Mark Lennihan/AP Photo
On Wednesday, the Biden-Harris administration introduced new guidance and restrictions for “junk fees,” the excess fees charged by companies that are often hidden or undisclosed. My colleague Robert Kuttner has covered the overall details, including the Federal Trade Commission’s proposal to ban all hidden junk fees that aren’t revealed to consumers until after they commit to purchasing the product or service. But part of the announcement included a new CFPB guidance that would require banks to provide consumers with basic account information without being charged.
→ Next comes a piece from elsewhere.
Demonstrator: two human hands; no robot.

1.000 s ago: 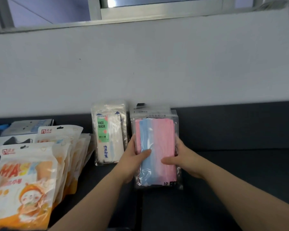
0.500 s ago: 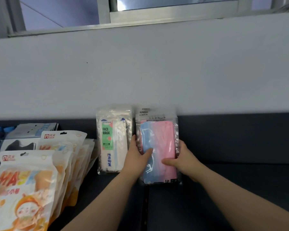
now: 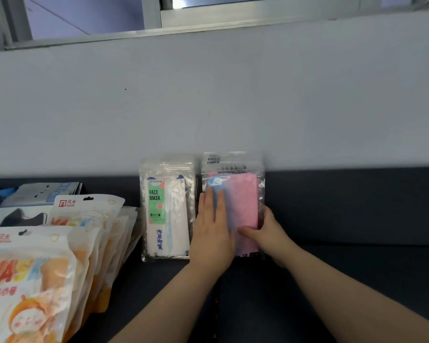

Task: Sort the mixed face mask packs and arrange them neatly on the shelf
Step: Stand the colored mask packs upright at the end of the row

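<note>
A clear pack of pink and blue masks stands upright on the dark shelf, its top leaning on the pale wall behind. The left hand lies flat on the front of this pack, fingers straight and together, pressing on its blue left half. The right hand grasps the same pack at its lower right edge, thumb across the pink front and fingers curled round behind. Just beside it on the left stands a white pack with a green label reading FACE MASK, also leaning on the wall. Further left, apart from these two, a row of orange packs with a cartoon figure stands one behind another, overlapping. Behind that row lie a pack showing a black mask and a grey pack. A metal window frame runs above the wall
</note>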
This guidance has been years in the making. In 2010, when Congress passed the Consumer Financial Protection Act as part of the Dodd-Frank reform, banks with more than $10 billion in assets were required to provide account information when asked, but no further guidance or enforcement has been issued in the decade since the law was passed. Last year, the Consumer Financial Protection Bureau asked for public comment on the quality of customer service at big banks, noting a trend in which large banks are moving “toward algorithmic banking and away from relationship banking.” The announcement asked for public comment regarding what information is useful to a consumer and how easy it is to access that information, among other things.
Customers complained about struggling to obtain information, dealing with customer service agents that bounced them around, and being charged fees to ultimately access what they needed. Some of this information is available on the bank’s website or mobile app or through a chatbot, but customers have to know how to navigate that process and find what they need. As the CFPB pointed out in June, chatbots often do not have answers for individual accounts and often create a dead end.
Of course, customers can eventually find the information, but they often must pay a price to access the basics about their own money. “When large financial institutions charge fees to respond to those requests, they impede customers from obtaining the essential information they are entitled to under federal law,” the CFPB wrote in the official announcement, which was also released Wednesday. The agency is planning to release a separate rule that would force banks to make switching institutions easier, by requiring the sharing of information at the request of the consumer.
The CFPB’s advisory opinion states that, generally, “requiring a consumer to pay a fee or charge to request account information, through whichever channels the bank uses to provide information to consumers, is likely to unreasonably impede consumers’ ability to exercise [their] right.” Examples of fees that likely unreasonably burden consumers include those on checks of customer deposit balances, which are critical to avoid overdrawing on an account. In addition, copies of past monthly statements or check images, which could be necessary in determining account balances and periodic payments, must be given for free, as well as information regarding the payoff amount or interest rate of a loan and other requests. The agency makes it clear that the technical name of the fee is of little concern; if it unreasonably impedes the consumer, it’s probably illegal.
The CFPB lays out what information must be supplied, such as account balances, transaction history, and forward steps for loan payoff. The CFPB also issued guidance with regard to the timeliness of a response to a request, and the “accuracy and completeness” of a request. The agency notes many instances of requiring something from a consumer that do not violate the law, such as identity verification and data security measures.
The CFPB has already had success with one kind of junk fee which is imposed on customers for making account withdrawals that are more than their balance (known as “non-sufficient funds,” or NSF). In an accompanying report, the agency estimated that almost two-thirds of all larger banks with over $10 billion in assets had eliminated NSF fees, accounting for about 97 percent of all NSF fee revenue. This has saved primarily low-income customers almost $2 billion per year.
Junk fees are a thorn in the side of consumers. The Biden administration has not only taken steps to eliminate junk fees in a variety of areas, including consumer finance, but states have moved forward as well. California Gov. Gavin Newsom this week signed a ban on junk fees that are hidden from the consumer.
Many of these junk fees target travel and entertainment, like airfares, hotel rooms, and concert tickets. But as others have noted, junk fees in consumer finance often impede low-income and marginalized groups. Overall, customers lose an estimated $65 billion to these fees on a yearly basis. By requiring banks to waive unnecessary fees, and companies to fully disclose all fees up front, the Biden administration is taking a step to put money back into people’s pockets—money that should have never left.